Task details - Take every line from the data that has the word "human" in it.

Records for the exercise -
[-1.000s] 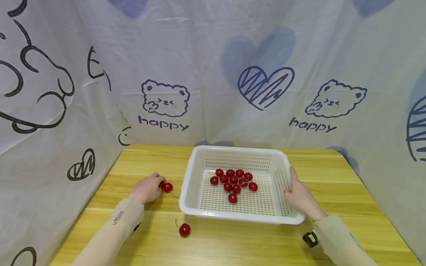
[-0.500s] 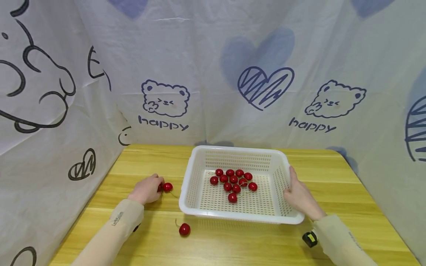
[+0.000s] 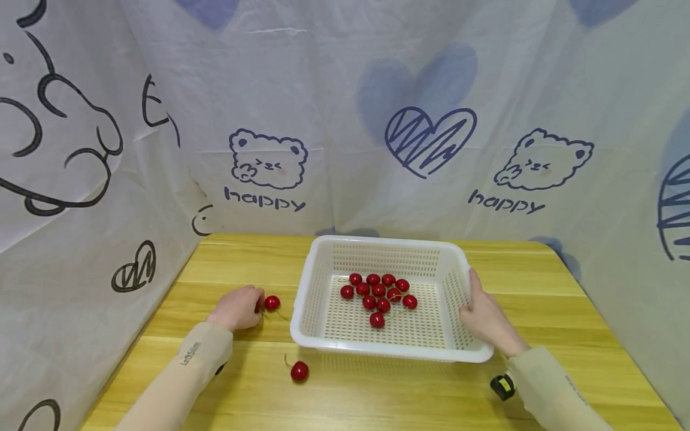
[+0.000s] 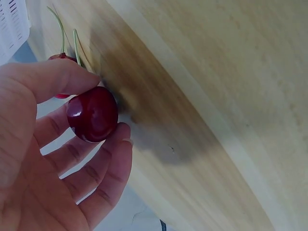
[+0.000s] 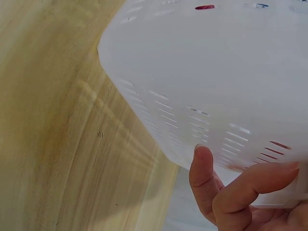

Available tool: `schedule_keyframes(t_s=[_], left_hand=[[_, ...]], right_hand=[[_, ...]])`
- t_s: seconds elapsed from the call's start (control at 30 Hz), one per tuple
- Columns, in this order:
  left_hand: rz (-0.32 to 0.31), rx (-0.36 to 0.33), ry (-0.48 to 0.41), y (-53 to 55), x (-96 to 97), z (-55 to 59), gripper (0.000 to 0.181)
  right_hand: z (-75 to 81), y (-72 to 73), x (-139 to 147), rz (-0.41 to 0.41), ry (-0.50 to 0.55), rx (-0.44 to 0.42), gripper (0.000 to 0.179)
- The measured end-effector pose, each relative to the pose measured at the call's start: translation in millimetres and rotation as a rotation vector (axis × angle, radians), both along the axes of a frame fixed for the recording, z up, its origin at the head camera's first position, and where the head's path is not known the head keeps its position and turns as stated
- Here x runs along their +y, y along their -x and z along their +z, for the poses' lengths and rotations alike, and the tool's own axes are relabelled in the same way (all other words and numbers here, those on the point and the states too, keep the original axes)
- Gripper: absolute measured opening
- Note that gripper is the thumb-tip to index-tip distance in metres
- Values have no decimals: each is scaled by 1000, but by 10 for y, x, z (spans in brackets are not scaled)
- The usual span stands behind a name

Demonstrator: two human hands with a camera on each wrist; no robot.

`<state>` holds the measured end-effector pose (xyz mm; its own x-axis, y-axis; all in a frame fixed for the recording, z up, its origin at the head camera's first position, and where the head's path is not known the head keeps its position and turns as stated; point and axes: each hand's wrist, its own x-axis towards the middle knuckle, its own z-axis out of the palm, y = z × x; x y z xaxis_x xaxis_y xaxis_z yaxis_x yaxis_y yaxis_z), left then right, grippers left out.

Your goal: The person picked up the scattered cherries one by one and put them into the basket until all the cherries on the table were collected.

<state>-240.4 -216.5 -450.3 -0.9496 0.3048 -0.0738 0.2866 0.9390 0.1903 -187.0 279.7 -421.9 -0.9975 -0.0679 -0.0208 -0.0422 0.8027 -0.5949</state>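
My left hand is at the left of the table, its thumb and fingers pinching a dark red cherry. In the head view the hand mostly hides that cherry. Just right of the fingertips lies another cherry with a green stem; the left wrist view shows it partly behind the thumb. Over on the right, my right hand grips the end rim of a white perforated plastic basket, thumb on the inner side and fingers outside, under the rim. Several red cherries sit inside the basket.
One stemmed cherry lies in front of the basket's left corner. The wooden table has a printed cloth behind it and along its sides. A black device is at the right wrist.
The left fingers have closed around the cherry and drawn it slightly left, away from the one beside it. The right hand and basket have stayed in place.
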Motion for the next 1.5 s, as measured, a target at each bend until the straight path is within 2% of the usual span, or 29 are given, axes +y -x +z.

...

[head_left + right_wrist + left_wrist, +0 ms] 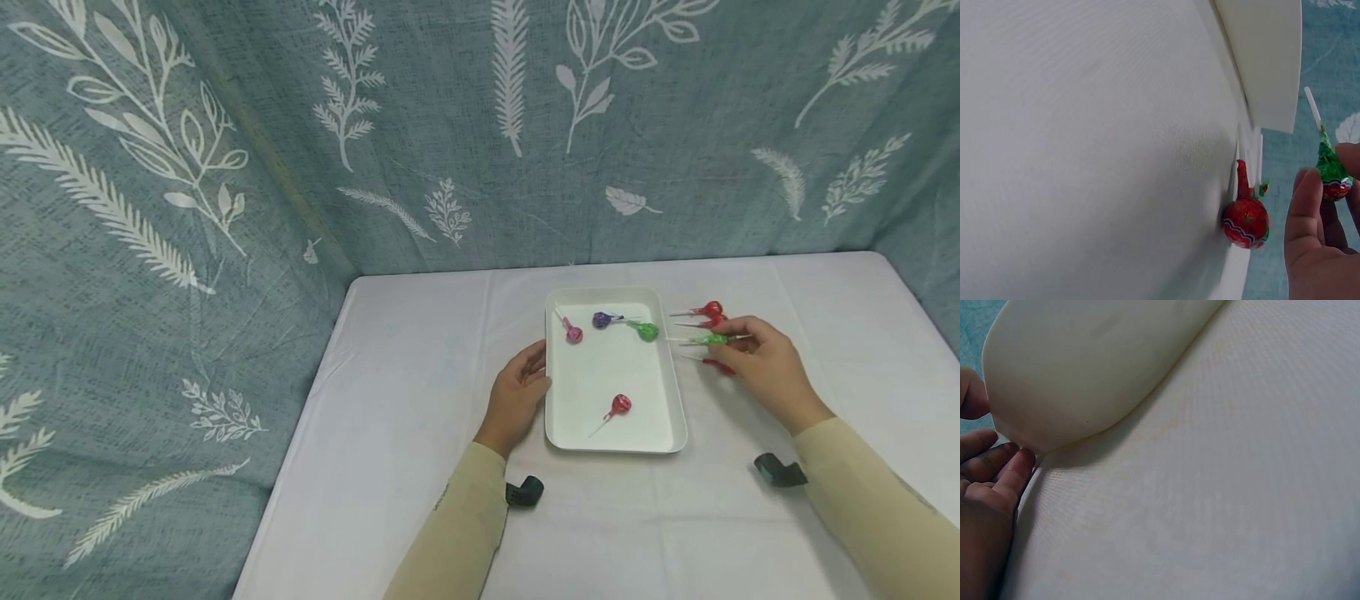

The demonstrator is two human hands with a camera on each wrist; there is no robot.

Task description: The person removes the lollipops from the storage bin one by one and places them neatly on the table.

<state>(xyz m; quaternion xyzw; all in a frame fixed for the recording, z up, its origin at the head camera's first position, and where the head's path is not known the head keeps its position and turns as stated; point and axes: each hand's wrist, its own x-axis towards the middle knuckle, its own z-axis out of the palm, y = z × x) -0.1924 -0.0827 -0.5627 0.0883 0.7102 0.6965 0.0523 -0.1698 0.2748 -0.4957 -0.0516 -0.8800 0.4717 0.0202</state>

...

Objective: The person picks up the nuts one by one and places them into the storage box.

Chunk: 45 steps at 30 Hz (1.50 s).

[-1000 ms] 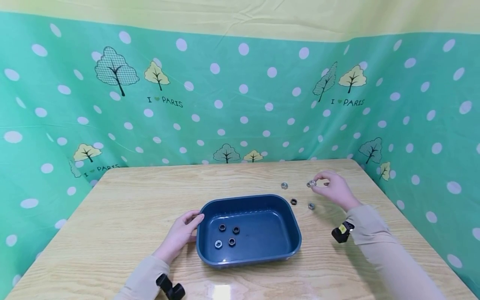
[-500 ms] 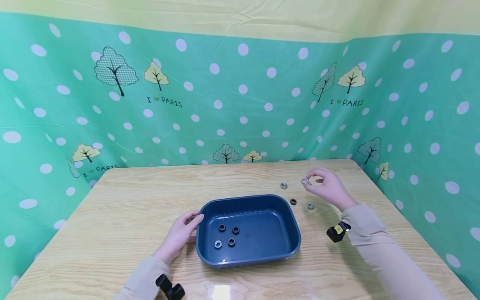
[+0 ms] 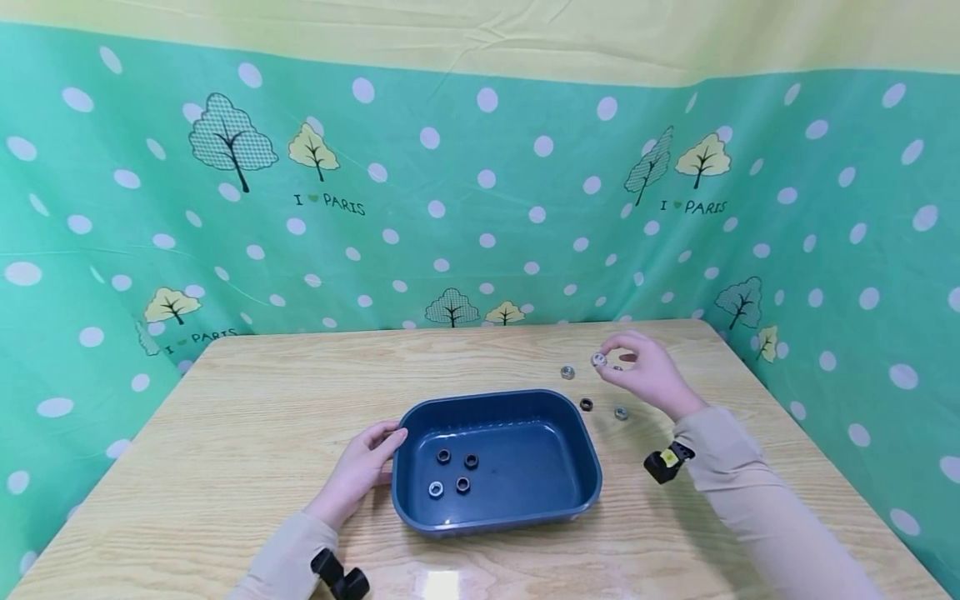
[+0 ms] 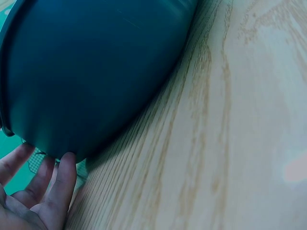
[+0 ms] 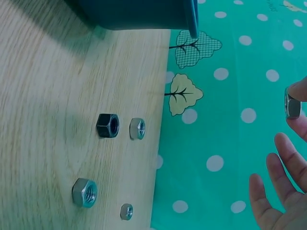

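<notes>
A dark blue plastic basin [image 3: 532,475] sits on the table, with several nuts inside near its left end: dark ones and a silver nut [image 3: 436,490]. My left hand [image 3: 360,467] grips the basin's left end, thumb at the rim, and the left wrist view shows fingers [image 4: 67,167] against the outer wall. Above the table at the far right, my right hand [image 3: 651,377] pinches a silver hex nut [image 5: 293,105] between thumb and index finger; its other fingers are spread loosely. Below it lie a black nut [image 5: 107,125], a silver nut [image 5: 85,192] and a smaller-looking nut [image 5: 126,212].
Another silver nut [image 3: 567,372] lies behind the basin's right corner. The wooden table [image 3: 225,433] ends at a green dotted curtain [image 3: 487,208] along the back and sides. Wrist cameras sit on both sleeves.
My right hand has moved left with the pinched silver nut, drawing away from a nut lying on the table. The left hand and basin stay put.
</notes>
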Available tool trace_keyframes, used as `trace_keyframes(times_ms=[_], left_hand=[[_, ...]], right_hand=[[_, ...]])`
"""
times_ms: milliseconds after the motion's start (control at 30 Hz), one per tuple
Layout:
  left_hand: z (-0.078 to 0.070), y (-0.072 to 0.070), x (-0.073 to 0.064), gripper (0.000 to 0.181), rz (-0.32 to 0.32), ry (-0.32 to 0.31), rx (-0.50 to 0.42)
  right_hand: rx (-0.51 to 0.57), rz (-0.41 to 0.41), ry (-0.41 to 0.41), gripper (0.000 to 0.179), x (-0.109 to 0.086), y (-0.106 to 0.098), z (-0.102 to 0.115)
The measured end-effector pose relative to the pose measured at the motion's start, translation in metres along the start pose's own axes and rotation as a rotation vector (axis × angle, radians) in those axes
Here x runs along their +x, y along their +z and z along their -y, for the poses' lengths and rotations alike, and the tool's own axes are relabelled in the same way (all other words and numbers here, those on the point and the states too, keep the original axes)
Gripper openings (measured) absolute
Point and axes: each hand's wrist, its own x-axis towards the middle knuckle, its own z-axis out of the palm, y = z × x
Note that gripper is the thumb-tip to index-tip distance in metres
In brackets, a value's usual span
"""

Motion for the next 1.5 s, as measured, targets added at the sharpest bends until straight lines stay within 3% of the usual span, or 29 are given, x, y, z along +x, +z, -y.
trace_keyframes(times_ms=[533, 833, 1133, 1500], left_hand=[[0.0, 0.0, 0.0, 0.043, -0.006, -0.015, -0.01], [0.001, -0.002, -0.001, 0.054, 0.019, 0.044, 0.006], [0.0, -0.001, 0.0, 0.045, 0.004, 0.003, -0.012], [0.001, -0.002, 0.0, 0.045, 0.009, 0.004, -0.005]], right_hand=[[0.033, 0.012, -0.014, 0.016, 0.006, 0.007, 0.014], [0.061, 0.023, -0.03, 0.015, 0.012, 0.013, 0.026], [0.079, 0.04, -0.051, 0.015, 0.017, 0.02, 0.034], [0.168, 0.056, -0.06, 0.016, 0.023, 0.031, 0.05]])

Expected output -
Demonstrator: two human hands with a camera on each wrist; no robot.
The demonstrator is two human hands with a camera on each wrist; there is no robot.

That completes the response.